The phrase lead in one’s pencil denotes male vigour, especially sexual.
In this phrase, there is wordplay on the noun penis, and, interestingly:
– via a post-classical alteration of the classical-Latin diminutive form pēnĭcillus, denoting literally a little tail, hence a painter’s brush or pencil,
– the noun pencil is ultimately derived from the classical-Latin noun pēnis, denoting literally a tail, hence the penis.
—Cf. also the multiple meanings and origins of ‘P’s and Q’s’.
I have found an early occurrence of the phrase lead in one’s pencil in the column The Town Slouch, published in the Orlando Morning Sentinel (Orlando, Florida) of Sunday 27th November 1927—the following is from a dialogue between Toney and his dentist:
“Toney,” he saz, “I give you ze air, you takka one whiff
And you go alla out jus lak a stiff.”
I saz, “No! Ziz air,—I will not him tak,
I go out all right. How I know I come back?”
He saz, “Y’ dam Wop! Ziz air he is two,
Ze gaz put you out; oxygen pull you fru.
Ze gaz mak you sleep but ze oxygen’s pep,
It put lead in your pencil and zip in your step.”
However, the other early occurrences of the phrase lead in one’s pencil that I have found date from the 1940s:
1 & 2-: Sidney John Baker (1912-1976) recorded the phrase:
1-: In A Popular Dictionary of Australian Slang (Melbourne: Robertson & Mullens Ltd., 1941):
—as quoted in the Oxford English Dictionary (online edition, September 2021):
(This will) put some lead in your pencil, this (esp. a drink of beer or spirits) will make you feel fighting fit.
2-: In The Australian Language (Sydney and London: Angus and Robertson Ltd., 1945):
Indigenous toasts are: here’s looking up your kilts! here’s lead in your pencil! down the gully! and here’s to ’ee (the last taken from an advertising slogan used by the makers of Toohey’s beer, Sydney).
3-: From Jill (London: Fortune Press, 1946), a novel by the British author Philip Larkin (1922-1985):
He took the burning cigarette from his mouth and dropped it by accident on to the floor, where he abandoned it after a slight preliminary groping. While he stood at the counter, a ragged man picked it up, pinched it out, and put it behind his ear. He was sitting by John’s seat when the latter returned with another pint to drink.

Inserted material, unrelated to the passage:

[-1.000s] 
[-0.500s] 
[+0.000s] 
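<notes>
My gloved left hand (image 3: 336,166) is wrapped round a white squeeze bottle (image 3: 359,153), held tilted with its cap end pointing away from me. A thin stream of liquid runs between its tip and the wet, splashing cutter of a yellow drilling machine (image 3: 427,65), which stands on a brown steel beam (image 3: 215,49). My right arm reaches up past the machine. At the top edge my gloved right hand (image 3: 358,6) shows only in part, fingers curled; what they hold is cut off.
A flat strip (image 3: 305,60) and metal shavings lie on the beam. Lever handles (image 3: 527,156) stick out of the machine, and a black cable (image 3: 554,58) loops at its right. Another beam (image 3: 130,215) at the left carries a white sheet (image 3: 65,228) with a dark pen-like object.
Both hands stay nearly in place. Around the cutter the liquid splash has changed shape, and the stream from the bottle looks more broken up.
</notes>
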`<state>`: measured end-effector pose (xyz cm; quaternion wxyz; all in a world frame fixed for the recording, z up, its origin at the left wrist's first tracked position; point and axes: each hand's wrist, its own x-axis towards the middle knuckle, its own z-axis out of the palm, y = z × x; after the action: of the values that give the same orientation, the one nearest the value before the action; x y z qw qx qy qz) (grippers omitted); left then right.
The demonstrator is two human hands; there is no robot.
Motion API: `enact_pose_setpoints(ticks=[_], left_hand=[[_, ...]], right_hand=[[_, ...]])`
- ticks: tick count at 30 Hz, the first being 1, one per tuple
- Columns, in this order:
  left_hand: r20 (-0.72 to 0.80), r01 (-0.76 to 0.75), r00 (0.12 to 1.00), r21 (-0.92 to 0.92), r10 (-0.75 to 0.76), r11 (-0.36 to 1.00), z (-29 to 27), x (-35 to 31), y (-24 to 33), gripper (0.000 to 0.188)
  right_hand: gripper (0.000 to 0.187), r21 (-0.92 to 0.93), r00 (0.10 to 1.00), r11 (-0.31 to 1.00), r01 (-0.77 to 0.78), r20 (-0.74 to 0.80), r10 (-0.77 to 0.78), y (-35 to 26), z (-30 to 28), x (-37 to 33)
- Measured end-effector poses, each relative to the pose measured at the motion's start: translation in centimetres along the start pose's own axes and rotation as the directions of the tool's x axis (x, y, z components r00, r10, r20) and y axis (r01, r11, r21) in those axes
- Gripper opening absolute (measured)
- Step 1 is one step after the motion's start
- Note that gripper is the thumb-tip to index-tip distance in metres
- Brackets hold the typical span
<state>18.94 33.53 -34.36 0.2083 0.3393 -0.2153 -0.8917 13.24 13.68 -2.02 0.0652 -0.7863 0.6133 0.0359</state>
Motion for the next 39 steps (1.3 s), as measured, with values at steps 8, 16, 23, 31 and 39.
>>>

‘Just finished my day’s work, locking the gates of the cemetery,’ he said to John affably. ‘Stop ’em all gettin’ out. Well, ’ere’s more lead in yer pencil.’ He finished off his half-pint, wiping his mouth with relish.
4-: From Chapter 19 of Jigger Moran, by the U.S. author John Roeburt (1909-1972), published in the Capital Journal (Salem, Oregon) of Tuesday 25th June 1946:
“Why don’t you take a couple of days off, Jigger, and get your bearings? We’re runnin’ a business here. Not a home for the crippled.”
Jigger sought enlightenment, matter-of-fact: “You knocking me off, Monk?”
“That’s the size of it. Maybe a rest will put the lead back in your pencil.”
5-: From Loser Tags the Lamb, by Travis Ingham, published in The Boston Daily Globe (Boston, Massachusetts) of Sunday 23rd October 1949:
The guide took a sharp knife, stepped out the door and expertly snipped the hide away from the deer’s haunches. He peeler [sic] the skin back over the dark red meat, sliced off three generous steaks.
“Better have a taste of what you’re after,” he said, handing them to the visitors. “It’ll put lead in your pencil for tomorrer.”
Although Sidney John Baker recorded the phrase in the 1940s, the earliest Australian-English use of lead in one’s pencil that I have found is from Mr. Butterfry, a short story by the Australian author Harold Edward ‘Hal’ Porter (1911-1984), published in The Bulletin (Sydney, New South Wales) of Saturday 13th April 1968:
He pours a final jigger of Parfait Amour into the turbid Special and, his mask of malice merely slightly tempered by hostliness, lifts one of the brimming pilsener glasses: “Come an’ get it! It’s curl-a-mo, chico. Lead in the old pencil.”